● **WHAT IS BEING ASKED**
Look for "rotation" in every line of the listing. Copy the lines that have it.

BEGIN

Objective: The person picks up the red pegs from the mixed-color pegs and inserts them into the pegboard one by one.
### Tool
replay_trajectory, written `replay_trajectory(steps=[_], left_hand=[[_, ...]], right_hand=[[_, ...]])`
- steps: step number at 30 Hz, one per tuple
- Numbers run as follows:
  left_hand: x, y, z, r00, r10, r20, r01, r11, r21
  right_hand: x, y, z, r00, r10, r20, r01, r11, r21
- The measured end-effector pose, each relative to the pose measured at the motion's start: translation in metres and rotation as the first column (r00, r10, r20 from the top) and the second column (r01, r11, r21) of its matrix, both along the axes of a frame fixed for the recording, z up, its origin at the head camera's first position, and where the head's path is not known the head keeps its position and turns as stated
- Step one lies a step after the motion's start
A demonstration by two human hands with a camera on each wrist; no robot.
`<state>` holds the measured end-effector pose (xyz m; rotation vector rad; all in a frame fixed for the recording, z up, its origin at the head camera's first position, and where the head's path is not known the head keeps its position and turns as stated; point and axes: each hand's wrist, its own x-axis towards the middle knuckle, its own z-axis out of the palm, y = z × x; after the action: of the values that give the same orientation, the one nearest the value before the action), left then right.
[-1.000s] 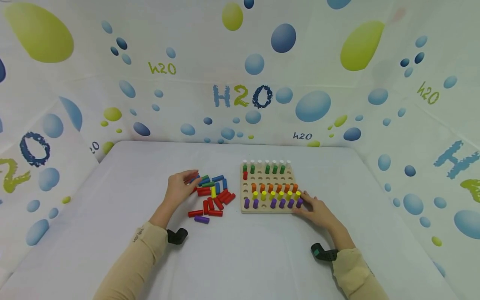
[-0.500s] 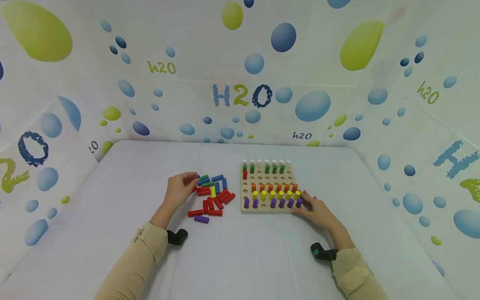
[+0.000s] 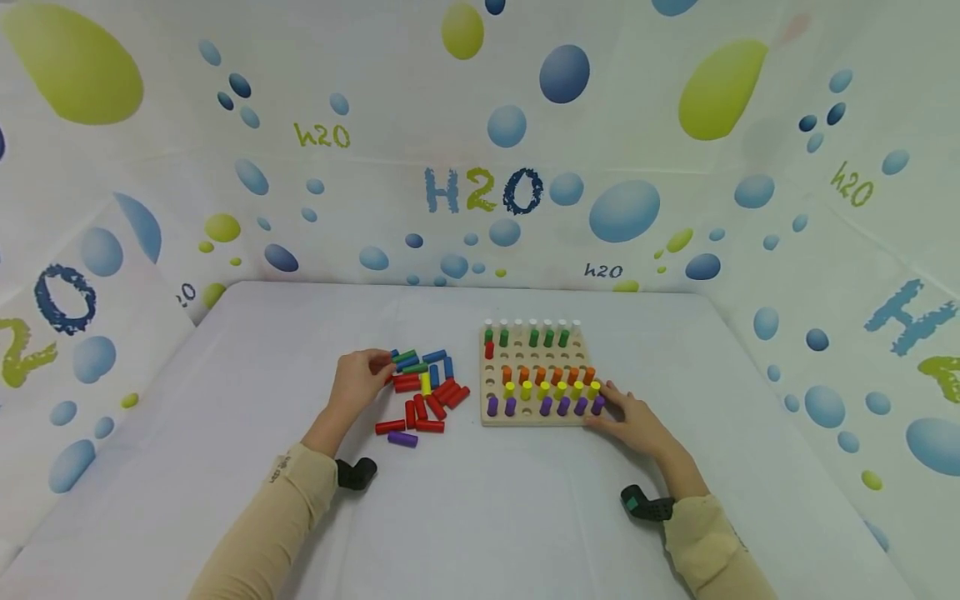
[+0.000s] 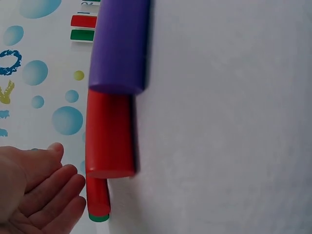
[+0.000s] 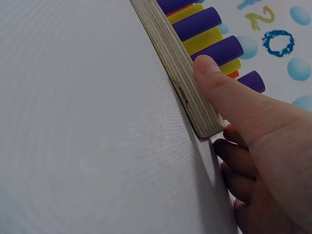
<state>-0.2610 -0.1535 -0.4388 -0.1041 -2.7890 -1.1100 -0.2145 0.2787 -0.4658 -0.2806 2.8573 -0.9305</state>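
My left hand (image 3: 358, 382) is at the left edge of a pile of loose coloured pegs, thumb and fingertips close together beside a blue peg (image 3: 407, 363) and red pegs (image 3: 407, 387). I cannot tell whether a peg is between its fingertips. In the left wrist view a purple peg (image 4: 119, 46) lies nearest, with a red peg (image 4: 111, 134) behind it. My right hand (image 3: 632, 422) grips the near right corner of the wooden pegboard (image 3: 517, 422). In the right wrist view its thumb (image 5: 207, 66) lies over the front edge, fingers curled at the side.
The board carries rows of upright white, green, orange, yellow and purple pegs (image 3: 546, 406), plus one red peg (image 3: 489, 350) at left. Several of its holes are bare. A yellow peg (image 3: 425, 383) lies among the loose ones. A white cloth (image 3: 480, 517) covers the table.
My left hand has shifted slightly down and toward me at the edge of the pile. My right hand stays on the board's corner, and the board has not moved.
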Motion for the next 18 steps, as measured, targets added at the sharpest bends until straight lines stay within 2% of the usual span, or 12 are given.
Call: replay_trajectory(steps=[10, 18], left_hand=[[-0.0011, 0.0017, 0.0008, 0.999, 0.022, 0.037, -0.019, 0.997, -0.069], [0.0011, 0.0039, 0.0027, 0.993, 0.021, 0.118, -0.012, 0.997, -0.082]], right_hand=[[0.0010, -0.0016, 0.0040, 1.000, -0.017, 0.014, 0.017, 1.000, 0.005], [0.0021, -0.0023, 0.0041, 1.000, -0.018, 0.017, 0.018, 1.000, 0.003]])
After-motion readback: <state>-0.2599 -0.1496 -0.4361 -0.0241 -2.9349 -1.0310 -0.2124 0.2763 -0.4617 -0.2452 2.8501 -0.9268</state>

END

● **TASK OUTPUT**
- The measured end-effector pose, each relative to the pose measured at the motion's start: translation in metres and rotation as the first column (r00, r10, r20 from the top) and the second column (r01, r11, r21) of its matrix, both along the axes of a frame fixed for the recording, z up, its origin at the head camera's first position, and where the head's path is not known the head keeps its position and turns as stated
`<state>` holds the measured end-effector pose (xyz m; rotation vector rad; all in a frame fixed for the recording, z up, its origin at the head camera's first position, and where the head's path is not known the head keeps its position and turns as stated; point and axes: each hand's wrist, its own x-axis towards the middle knuckle, its own z-axis out of the palm, y = z × x; after the action: of the values that give the same orientation, the one nearest the value before the action), left then right.

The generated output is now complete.